Aktuelle Rechtsprechung:
Schadensersatz nach DSGVO – Anforderungen an den Nachweis immaterieller Schäden bei unberechtigter Datenweitergabe

Das Landesarbeitsgericht (LAG) Köln hat mit Urteil vom 10.10.2024 – 8 SLa 257/24 erneut klargestellt, dass für die erfolgreiche Durchsetzung eines immateriellen Schadensersatzanspruchs nach Art. 82 Abs. 1 DSGVO nicht jede abstrakte Gefahr oder der bloße „Kontrollverlust“ über personenbezogene Daten ausreicht. Vielmehr muss der Anspruchsteller konkrete persönliche oder psychologische Beeinträchtigungen nachweisen und diese auch kausal mit dem Datenschutzverstoß verknüpfen.
Worum ging es im Fall?
Ein Arbeitnehmer klagte nach Beendigung seines Arbeitsverhältnisses gegen seinen ehemaligen Arbeitgeber, weil dieser im Rahmen einer Bewerbung bei einer Konzernschwester ohne Einwilligung Auskünfte über ihn erteilt hatte. Der Kläger machte daraufhin u.a. immateriellen Schadensersatz wegen psychischer Belastungen geltend. Das Arbeitsgericht wies die Klage ab und das LAG bestätigte dieses Urteil. Die Gerichte sahen weder einen nachgewiesenen noch einen schlüssig dargelegten Schaden im Sinne der DSGVO.

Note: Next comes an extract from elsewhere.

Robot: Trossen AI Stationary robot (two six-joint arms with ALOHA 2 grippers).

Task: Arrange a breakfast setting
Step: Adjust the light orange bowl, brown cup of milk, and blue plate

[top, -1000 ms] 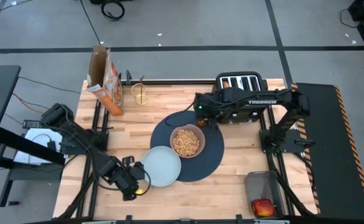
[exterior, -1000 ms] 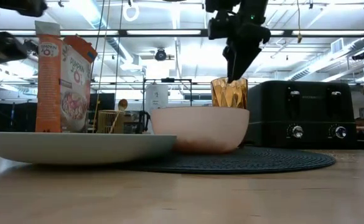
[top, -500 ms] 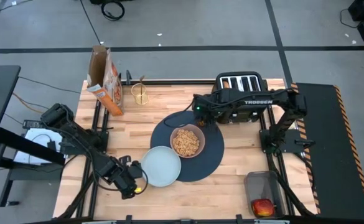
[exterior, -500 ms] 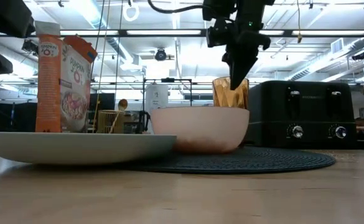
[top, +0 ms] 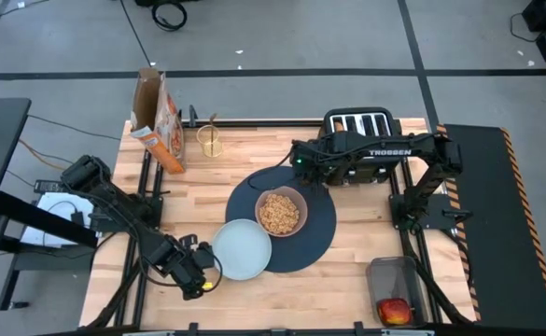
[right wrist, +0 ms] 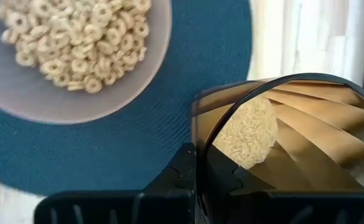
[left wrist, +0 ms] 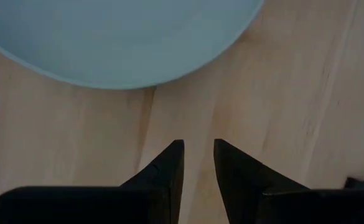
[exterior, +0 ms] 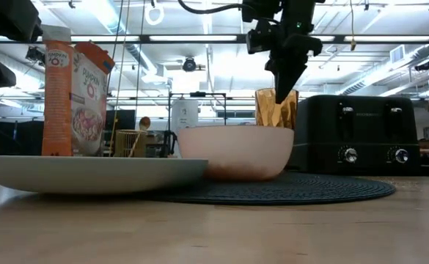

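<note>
1. The tumbler (right wrist: 281, 130) is gripped at its rim by the right gripper (exterior: 283, 79), tilted, at the mat's (top: 321, 238) far edge beside the toaster (top: 358, 122).
2. The bowl (top: 281, 212), filled with cereal rings, is set on the mat.
3. The plate (top: 243, 249) is laid at the mat's near-left edge, overlapping it.
4. The left gripper (left wrist: 198, 163) is held low over bare wood just beside the plate, its fingers narrowly parted around nothing.
5. The cereal box (top: 159, 119) is stood at the far-left corner.
</note>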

Wichtige Leitsätze der Entscheidung:
• Abstrakter Kontrollverlust reicht nicht: Ein bloßes Gefühl des Kontrollverlusts oder die Aufzählung allgemein-abstrakter Risiken genügt nicht, um einen immateriellen Schaden nachzuweisen.
• Erforderlich sind konkrete Beeinträchtigungen: Nur individuell konkretisierte Ängste, Sorgen, Stress oder ähnliche psychische Belastungen kommen als Schaden in Betracht – diese müssen aber exakt dargestellt und durch geeignete Nachweise (z.B. ärztliche Atteste mit Kausalitätsbezug) unterlegt sein.
• Beweislast beim Anspruchsteller: Der Betroffene hat die Anspruchsvoraussetzungen und insbesondere die Kausalität zwischen Datenschutzverstoß und gesundheitlicher Beeinträchtigung zu belegen.
Aber: Auch wenn der Betroffene keinen materiellen oder immateriellen Schaden nachweisen kann – und ihm somit kein Schadensersatzanspruch zusteht – , kann eine Geldbuße wegen des Verstoßes gegen die Vorschriften der DSGVO verhängt werden. Keinesfalls darf diese Entscheidung daher missverstanden werden.
Implikationen für Arztpraxen, MVZ und Kliniken:
Das Bewusstsein, dass sensible Daten zu schützen sind, ist gerade im medizinischen Bereich in der Regel sehr ausgeprägt. Meist sind dabei aber nur die Patientendaten im Fokus. Dass auch die personenbezogenen Daten aller Mitarbeitenden geschützt werden müssen, muss unbedingt bedacht werden.
Die Entscheidung macht zwar deutlich: Auch bei unzulässiger Weitergabe personenbezogener Daten löst nicht jede abstrakte Gefährdungslage automatisch einen Schadensersatzanspruch aus. Da jedoch dennoch empfindliche Geldbusen drohen können, ist unbedingte Vorsicht geboten. Auch im Rahmen von Praxiskooperationen oder bei rechtlich selbständigen medizinischen Einrichtungen unter gleicher Trägerschaft dürfen keine Mitarbeiterdaten ausgetauscht werden.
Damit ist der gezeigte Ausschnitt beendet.